AIM OF THE TASK
Each line from the top of the listing through the one holding "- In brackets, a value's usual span" should be restated word for word, with nothing added and no pictures.

Start of Block

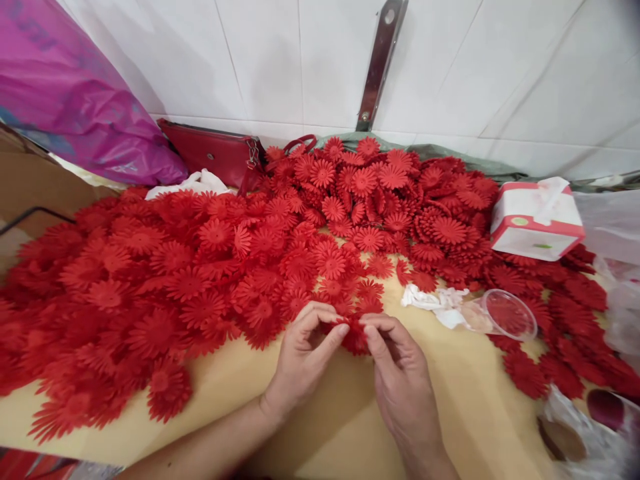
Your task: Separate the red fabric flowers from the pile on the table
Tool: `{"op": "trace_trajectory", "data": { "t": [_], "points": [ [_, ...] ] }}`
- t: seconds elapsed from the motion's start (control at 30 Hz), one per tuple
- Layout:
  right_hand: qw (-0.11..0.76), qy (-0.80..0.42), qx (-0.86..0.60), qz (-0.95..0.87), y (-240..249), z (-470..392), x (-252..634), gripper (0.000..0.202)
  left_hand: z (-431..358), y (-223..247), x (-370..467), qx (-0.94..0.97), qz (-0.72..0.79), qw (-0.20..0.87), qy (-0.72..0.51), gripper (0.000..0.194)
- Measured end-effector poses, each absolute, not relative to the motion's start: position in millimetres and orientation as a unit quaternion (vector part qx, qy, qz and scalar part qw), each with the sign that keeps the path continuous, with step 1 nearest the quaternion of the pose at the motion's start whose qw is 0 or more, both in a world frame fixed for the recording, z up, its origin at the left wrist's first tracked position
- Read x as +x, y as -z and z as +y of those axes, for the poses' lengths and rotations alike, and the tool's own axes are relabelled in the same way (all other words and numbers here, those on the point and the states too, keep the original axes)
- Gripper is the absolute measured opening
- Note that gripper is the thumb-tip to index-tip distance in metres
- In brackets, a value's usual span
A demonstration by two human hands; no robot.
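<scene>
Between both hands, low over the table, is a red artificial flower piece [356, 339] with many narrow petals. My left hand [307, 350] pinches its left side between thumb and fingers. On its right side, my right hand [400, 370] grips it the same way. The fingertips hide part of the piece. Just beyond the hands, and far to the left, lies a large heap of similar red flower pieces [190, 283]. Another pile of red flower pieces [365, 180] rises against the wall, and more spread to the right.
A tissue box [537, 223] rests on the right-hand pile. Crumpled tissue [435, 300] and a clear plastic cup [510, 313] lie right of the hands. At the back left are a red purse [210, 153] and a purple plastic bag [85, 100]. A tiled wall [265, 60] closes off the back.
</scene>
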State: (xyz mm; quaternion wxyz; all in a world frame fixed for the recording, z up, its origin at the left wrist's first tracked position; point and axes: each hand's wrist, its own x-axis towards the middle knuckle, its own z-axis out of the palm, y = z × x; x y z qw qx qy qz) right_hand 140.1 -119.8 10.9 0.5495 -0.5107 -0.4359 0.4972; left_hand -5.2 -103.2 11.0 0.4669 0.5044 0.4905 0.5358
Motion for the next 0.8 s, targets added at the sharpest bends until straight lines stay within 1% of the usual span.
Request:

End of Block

WRITTEN REPLY
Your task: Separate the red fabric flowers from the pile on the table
Tool: `{"op": "trace_trajectory", "data": { "t": [_], "points": [ [_, ...] ] }}`
- t: seconds elapsed from the motion's start (control at 30 Hz), one per tuple
- Layout:
  right_hand: qw (-0.11..0.76), qy (-0.80..0.42), qx (-0.86..0.60), qz (-0.95..0.87), y (-240..249), z (-470..392), x (-252..634), gripper (0.000..0.202)
  left_hand: z (-431..358), y (-223..247), x (-370..467), qx (-0.94..0.97), qz (-0.72..0.79), qw (-0.20..0.87), qy (-0.72..0.51), gripper (0.000..0.194)
- Measured end-effector poses, each absolute, not relative to the motion's start: position in millimetres and orientation as a unit quaternion (vector part qx, qy, qz and scalar part qw), each with the sign that keeps the path continuous, with step 1 nearest the quaternion of the pose at the motion's start whose qw is 0 or more, both in a world frame fixed for the recording, z up, its origin at the left wrist's first tracked position
- Read x as +x, y as -z and z as +y of those axes, for the poses' lengths and rotations alike, and the tool's own axes are relabelled in the same way (all other words and numbers here, those on the point and the states too, keep the original axes)
- Gripper is the absolute measured opening
- Note that gripper is the thumb-tip to index-tip distance in metres
- In brackets, a value's usual span

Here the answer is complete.